C’est un texte plein de promesses mais lesté d’Histoire. Ce vendredi 25 avril, à Washington, la RDC et le Rwanda ont signé une déclaration de principes censée ouvrir la voie à un accord de paix durable entre deux voisins aux relations empoisonnées par les décennies et les balles. Le décor : une salle feutrée, un Marco Rubio en hôte conciliant, et deux diplomates — Thérèse Kayikwamba Wagner pour Kinshasa, Olivier Nduhungirehe pour Kigali — qui alignent les formules diplomatiques.

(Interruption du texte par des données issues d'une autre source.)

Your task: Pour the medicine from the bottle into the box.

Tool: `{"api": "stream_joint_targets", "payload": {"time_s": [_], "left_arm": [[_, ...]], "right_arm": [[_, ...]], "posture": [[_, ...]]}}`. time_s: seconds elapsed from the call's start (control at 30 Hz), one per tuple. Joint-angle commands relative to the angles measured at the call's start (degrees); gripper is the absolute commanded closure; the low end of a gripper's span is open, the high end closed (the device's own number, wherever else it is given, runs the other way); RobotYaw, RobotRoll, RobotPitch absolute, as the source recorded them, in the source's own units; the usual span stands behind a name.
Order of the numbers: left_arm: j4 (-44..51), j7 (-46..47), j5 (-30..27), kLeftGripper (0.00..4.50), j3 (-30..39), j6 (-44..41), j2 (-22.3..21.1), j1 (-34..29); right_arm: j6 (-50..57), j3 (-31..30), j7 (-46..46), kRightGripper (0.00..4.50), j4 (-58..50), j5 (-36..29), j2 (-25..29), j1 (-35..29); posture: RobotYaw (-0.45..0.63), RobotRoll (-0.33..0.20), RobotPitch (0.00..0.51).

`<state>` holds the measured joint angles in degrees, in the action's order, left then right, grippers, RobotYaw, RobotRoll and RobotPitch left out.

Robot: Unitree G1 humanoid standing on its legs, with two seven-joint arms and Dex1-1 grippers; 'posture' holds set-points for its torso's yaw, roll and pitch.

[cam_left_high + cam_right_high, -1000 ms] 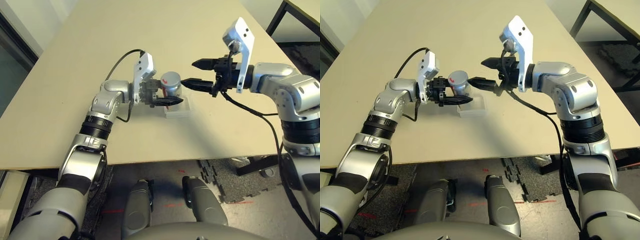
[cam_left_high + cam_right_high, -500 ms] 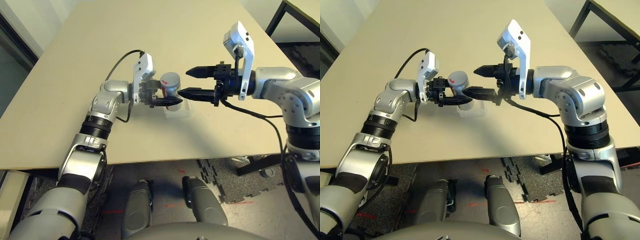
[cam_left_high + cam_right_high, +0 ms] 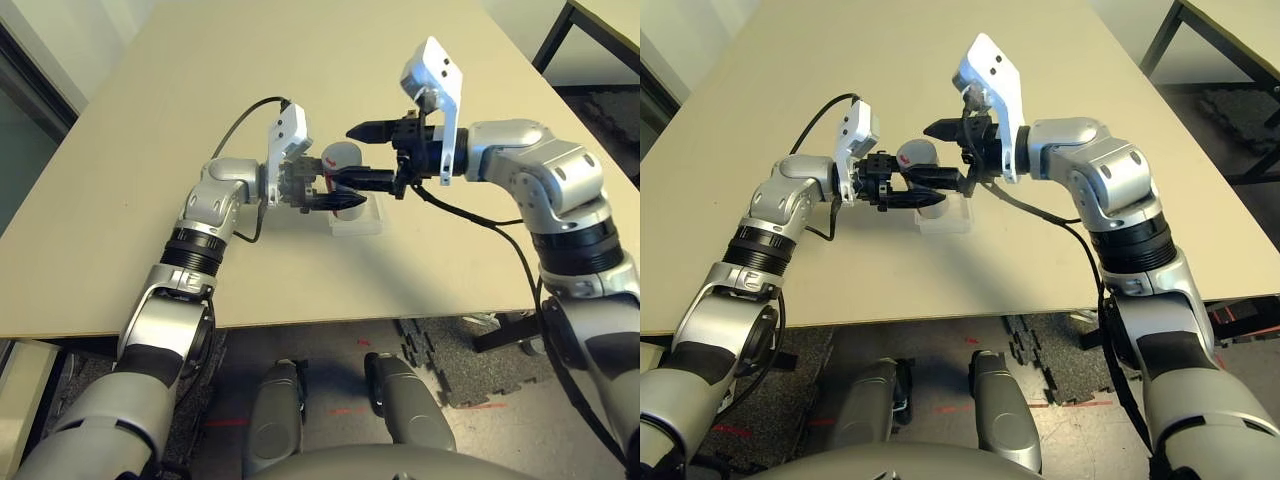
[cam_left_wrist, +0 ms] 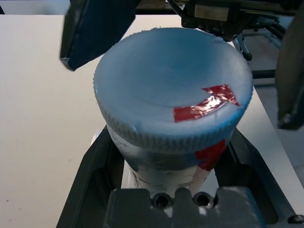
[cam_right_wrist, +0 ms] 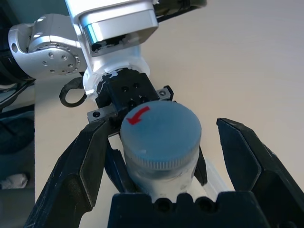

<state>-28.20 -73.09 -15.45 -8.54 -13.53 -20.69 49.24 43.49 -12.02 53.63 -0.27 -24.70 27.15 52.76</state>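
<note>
Beige tabletop (image 3: 150, 150): left gripper (image 3: 335, 203) clamps small silvery-grey capped bottle (image 3: 340, 160) upright above clear plastic box (image 3: 357, 222), steadying it; right gripper (image 3: 345, 155), jaws wide, straddles cap from 3 o'clock, probably to unscrew.

1. A pale beige table (image 3: 150, 180) spans the scene.
2. Dark interlocking floor mats (image 3: 450, 360) lie below its near edge, to the right.
3. A black-framed second table (image 3: 590, 30) stands at far right.
</note>
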Motion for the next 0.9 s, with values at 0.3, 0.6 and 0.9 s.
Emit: {"api": "stream_joint_targets", "payload": {"time_s": [0.3, 0.6, 0.9], "left_arm": [[-0.42, -0.29, 0.84, 1.65, -0.51, 0.28, -0.15, 0.51], [-0.44, -0.51, 1.13, 1.65, -0.83, 0.38, 0.06, 0.09], [-0.24, 0.33, 1.23, 1.65, -0.72, 0.86, 0.05, -0.29]], "right_arm": [[-1.02, -0.39, 1.62, 1.92, 0.64, 1.32, -1.40, 0.79], [0.89, 5.63, -2.39, 1.92, 2.03, -1.48, -4.95, 4.64], [0.11, 9.65, -7.71, 1.92, 6.94, -0.04, -6.57, 7.45]], "posture": [[-0.16, 0.000, 0.139], [-0.16, 0.000, 0.140], [-0.16, 0.000, 0.138]]}}
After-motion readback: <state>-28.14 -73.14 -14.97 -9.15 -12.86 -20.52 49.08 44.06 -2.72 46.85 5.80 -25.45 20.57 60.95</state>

Six engagements pour recoller les morceaux d’une région en miettes : respect mutuel des frontières, réponses aux préoccupations sécuritaires, intégration économique, retour des déplacés, appui à la MONUSCO et, en filigrane, l’élaboration d’un accord de paix. Des mots calibrés, pesés, diplomatiquement polis.
Mais la réalité, elle, est brutale. Dans l’Est de la RDC, les tirs ne se taisent pas. Kigali ne cesse depuis longtemps de jouer les pyromanes via le M23. Dans ce contexte, cette déclaration ressemble autant à une avancée qu’à un pari sur l’avenir.
“Des engagements sérieux”, souffle Marco Rubio.
Washington joue l’entremetteur, mise sur la désescalade, et agite la promesse d’un appui renforcé.